JAKARTA, POSKOTA.CO.ID – Rusia benar-benar merasakan dampak atas invasi yang dilakukan terhadap Ukraina. Saat ini, harga minyak mentah melonjak hingga mata uang rubel anjlok hampir 30 persen ke rekor terendah pada Senin, (28/2/2022).
Hal ini terjadi setelah negara-negara Barat memberlakukan sanksi baru yang keras terhadap Rusia. Barat juga memblokir beberapa bank dari sistem pembayaran global SWIFT.
Dilansir dari Reuters, Senin (28/2/2022), Safe-haven demand mendorong obligasi bersama dengan dolar dan yen. Sementara euro merosot, setelah Presiden Rusia Vladimir Putin menempatkan angkatan bersenjata nuklir dalam siaga tinggi pada hari Minggu, hari keempat serangan terbesar di negara Eropa sejak Perang Dunia Kedua berakhir.
Meningkatnya ketegangan meningkatkan kekhawatiran bahwa pasokan minyak dari produsen terbesar kedua di dunia itu dapat terganggu, mengirim minyak mentah berjangka Brent naik $4,21 atau 4,3% menjadi $102,14. Minyak mentah berjangka West Texas Intermediate (WTI) AS naik $4,58 atau 5,0% menjadi $96,17 per barel.
"Saya memberi tahu klien yang kami tahu pasti adalah bahwa harga energi akan lebih tinggi, dan akan ada beberapa penerima manfaat," kata John Milroy, penasihat keuangan Ord Minnett di Sydney. "Ini klise lama, tapi memang benar bahwa ketidakpastian mendorong pergerakan ke dua arah," lanjutnya.
Saham Asia-Pasifik berbalik lebih rendah setelah menghabiskan sebagian besar sesi pagi di zona hijau, menempatkannya sejalan dengan penurunan saham berjangka milik AS dan Eropa.
Nikkei 225 (N225) Jepang turun 0,25%, sementara blue chips China (.CSI300) turun 0,36%. Benchmark Australia (AXJO), bagaimanapun, naik 0,64%, didorong oleh saham energi.
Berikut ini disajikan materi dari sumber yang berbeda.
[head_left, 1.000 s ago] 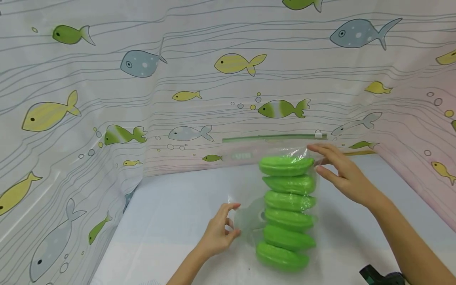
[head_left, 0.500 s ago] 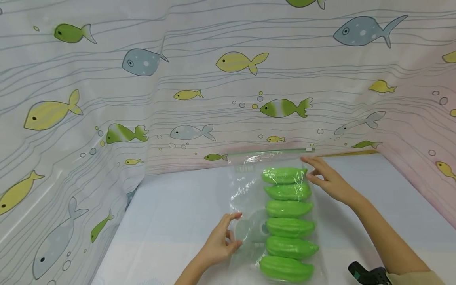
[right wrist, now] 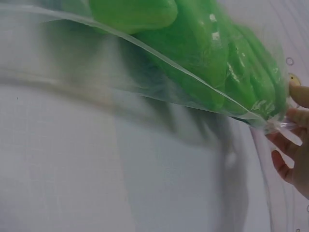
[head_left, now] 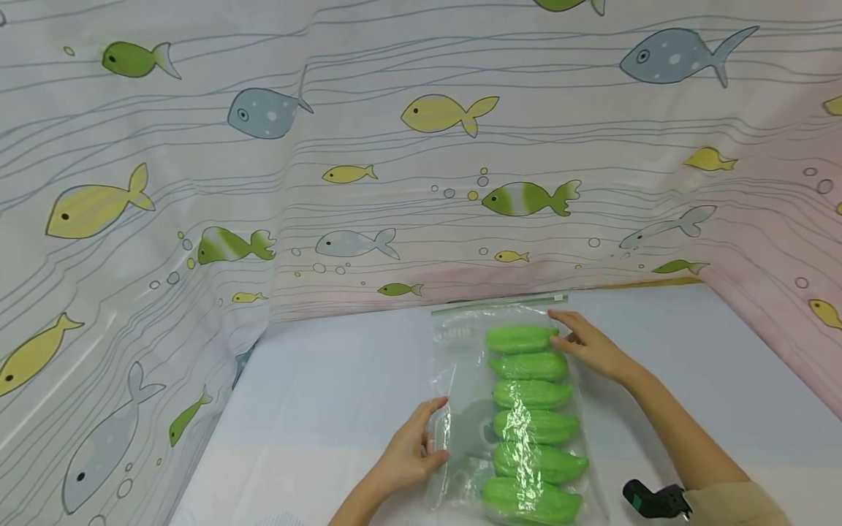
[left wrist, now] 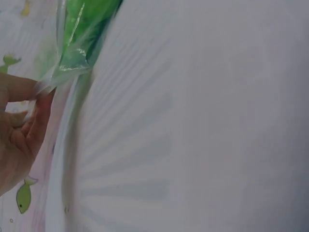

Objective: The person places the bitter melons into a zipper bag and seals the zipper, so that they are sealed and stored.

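Observation:
A clear slider zip bag is held over the table, with its green zip strip along the far end. Stacked in a column on its right side are several bright green, ridged, elongated fruit-like pieces. My left hand pinches the bag's left edge; the left wrist view shows the plastic between thumb and fingers. Up near the zip end, my right hand grips the right edge, and gathered film shows at its fingers in the right wrist view. The bag's near end runs out of the head view.
A pale blue and white table lies beneath the bag. Behind it and at both sides hangs a fish-patterned curtain. A black device sits by the right sleeve.
The bag's zip end has come down and toward me, tilting flatter over the table. My right hand has lowered and shifted left with it; the left hand has moved slightly down.

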Available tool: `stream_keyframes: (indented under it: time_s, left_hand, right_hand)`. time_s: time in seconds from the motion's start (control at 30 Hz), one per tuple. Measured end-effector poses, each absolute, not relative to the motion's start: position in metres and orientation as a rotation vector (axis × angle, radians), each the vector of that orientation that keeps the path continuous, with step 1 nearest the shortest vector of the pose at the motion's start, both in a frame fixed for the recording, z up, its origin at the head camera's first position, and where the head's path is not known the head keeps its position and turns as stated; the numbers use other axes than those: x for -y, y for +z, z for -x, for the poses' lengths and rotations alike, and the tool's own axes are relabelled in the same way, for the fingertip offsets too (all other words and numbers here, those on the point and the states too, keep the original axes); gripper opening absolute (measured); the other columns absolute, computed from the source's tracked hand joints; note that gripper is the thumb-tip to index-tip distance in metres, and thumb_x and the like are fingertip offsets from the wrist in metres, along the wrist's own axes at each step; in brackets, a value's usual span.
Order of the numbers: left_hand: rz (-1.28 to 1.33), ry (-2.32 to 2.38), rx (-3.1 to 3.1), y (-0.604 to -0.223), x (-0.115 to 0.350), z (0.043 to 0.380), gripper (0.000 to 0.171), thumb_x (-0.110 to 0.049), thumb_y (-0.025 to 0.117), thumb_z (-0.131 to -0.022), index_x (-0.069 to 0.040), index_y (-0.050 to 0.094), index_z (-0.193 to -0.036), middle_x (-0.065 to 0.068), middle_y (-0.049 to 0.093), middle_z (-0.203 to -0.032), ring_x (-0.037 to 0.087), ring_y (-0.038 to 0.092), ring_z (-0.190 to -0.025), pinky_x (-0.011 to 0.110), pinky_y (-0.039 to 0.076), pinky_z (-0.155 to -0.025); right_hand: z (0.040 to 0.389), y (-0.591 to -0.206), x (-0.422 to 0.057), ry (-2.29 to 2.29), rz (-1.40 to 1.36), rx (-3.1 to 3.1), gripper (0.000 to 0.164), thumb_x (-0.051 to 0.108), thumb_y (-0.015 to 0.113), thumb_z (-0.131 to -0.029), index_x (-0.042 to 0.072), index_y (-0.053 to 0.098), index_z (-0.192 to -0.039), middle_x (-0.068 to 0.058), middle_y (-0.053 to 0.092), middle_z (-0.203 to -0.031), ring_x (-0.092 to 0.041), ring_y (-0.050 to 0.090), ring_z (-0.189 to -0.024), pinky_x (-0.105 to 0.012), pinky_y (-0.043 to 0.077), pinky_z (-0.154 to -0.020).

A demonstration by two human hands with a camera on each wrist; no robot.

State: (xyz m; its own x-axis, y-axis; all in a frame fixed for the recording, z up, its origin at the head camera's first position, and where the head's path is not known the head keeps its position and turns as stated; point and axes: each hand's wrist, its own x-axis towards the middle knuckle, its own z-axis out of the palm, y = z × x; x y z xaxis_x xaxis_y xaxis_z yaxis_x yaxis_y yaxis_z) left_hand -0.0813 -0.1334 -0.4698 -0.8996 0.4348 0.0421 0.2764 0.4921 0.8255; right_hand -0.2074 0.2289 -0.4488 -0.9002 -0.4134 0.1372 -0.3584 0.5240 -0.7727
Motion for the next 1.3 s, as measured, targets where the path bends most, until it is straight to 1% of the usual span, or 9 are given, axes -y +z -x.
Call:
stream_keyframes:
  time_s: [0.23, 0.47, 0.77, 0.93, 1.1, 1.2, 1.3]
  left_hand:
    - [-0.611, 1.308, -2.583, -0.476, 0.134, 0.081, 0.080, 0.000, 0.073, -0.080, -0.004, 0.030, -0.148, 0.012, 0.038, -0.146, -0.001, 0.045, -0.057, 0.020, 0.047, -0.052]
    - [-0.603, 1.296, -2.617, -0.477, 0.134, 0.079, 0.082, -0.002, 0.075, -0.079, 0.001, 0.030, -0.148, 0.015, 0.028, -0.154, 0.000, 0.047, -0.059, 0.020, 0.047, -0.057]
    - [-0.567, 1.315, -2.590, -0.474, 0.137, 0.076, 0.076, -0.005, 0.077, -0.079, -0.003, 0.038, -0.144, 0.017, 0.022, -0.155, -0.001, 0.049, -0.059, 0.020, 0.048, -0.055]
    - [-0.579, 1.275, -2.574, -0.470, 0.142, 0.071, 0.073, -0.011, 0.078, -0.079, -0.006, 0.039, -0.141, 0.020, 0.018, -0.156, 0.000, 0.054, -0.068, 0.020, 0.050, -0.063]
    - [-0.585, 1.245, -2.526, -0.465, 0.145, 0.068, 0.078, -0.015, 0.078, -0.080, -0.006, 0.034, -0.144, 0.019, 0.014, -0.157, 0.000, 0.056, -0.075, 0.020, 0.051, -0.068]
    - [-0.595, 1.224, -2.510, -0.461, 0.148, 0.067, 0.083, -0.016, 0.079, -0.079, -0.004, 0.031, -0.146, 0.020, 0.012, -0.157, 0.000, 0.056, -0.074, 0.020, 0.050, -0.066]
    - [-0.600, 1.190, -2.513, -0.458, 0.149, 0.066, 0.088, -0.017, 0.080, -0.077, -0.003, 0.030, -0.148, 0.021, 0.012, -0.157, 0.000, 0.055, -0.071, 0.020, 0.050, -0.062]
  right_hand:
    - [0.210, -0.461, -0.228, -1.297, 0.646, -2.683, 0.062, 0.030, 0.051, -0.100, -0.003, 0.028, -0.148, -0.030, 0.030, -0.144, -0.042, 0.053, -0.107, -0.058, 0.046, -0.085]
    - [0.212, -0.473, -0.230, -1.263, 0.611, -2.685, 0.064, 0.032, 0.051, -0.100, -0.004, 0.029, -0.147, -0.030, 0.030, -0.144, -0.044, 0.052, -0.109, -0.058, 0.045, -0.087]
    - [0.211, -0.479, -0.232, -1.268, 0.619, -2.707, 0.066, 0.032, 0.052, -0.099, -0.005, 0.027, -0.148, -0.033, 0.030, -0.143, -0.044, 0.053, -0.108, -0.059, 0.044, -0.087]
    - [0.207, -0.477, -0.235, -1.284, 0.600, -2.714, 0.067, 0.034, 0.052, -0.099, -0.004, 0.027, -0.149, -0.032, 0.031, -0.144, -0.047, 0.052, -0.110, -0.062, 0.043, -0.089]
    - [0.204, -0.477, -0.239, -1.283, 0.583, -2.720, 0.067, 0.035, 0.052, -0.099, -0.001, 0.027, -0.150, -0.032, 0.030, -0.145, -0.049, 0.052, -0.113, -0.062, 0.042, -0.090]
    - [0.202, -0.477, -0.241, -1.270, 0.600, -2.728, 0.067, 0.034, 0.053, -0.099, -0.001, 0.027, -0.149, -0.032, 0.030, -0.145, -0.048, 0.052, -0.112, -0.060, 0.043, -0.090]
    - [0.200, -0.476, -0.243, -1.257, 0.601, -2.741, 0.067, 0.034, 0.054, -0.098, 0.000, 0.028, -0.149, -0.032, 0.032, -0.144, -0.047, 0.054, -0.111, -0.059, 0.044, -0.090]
Indeks saham regional MSCI (.MIAP000000PUS) turun 0,58%. Saham emini AS berjangka menunjuk ke penurunan 2,35% saat dimulai kembali, sementara EURO STOXX 50 berjangka pan-Eropa turun 3,90%. FTSE berjangka turun 1,21%.
"Kami kebanjiran informasi yang sangat negatif selama akhir pekan," kata Kyle Rodda, seorang analis pasar di IG Australia. "Kita berbicara tentang risiko stabilitas keuangan, dan menaburkan ancaman perang nuklir."
"Volatilitas meningkat," katanya. "Perubahan harga sangat berombak."
Imbal hasil Treasury AS 10-tahun turun sekitar 9 basis poin menjadi 1,89%, dan imbal hasil Australia yang setara turun sekitar 6 basis poin menjadi 2,177%. Euro turun 1,1% menjadi $ 1,11465 dan 1,1% menjadi 128,785 yen, sedangkan dolar Australia dan Selandia Baru yang sensitif terhadap risiko masing-masing merosot 0,78% dan 0,88%.
Rubel menukik sebanyak 29,67% ke rekor terendah 119,5 per dolar.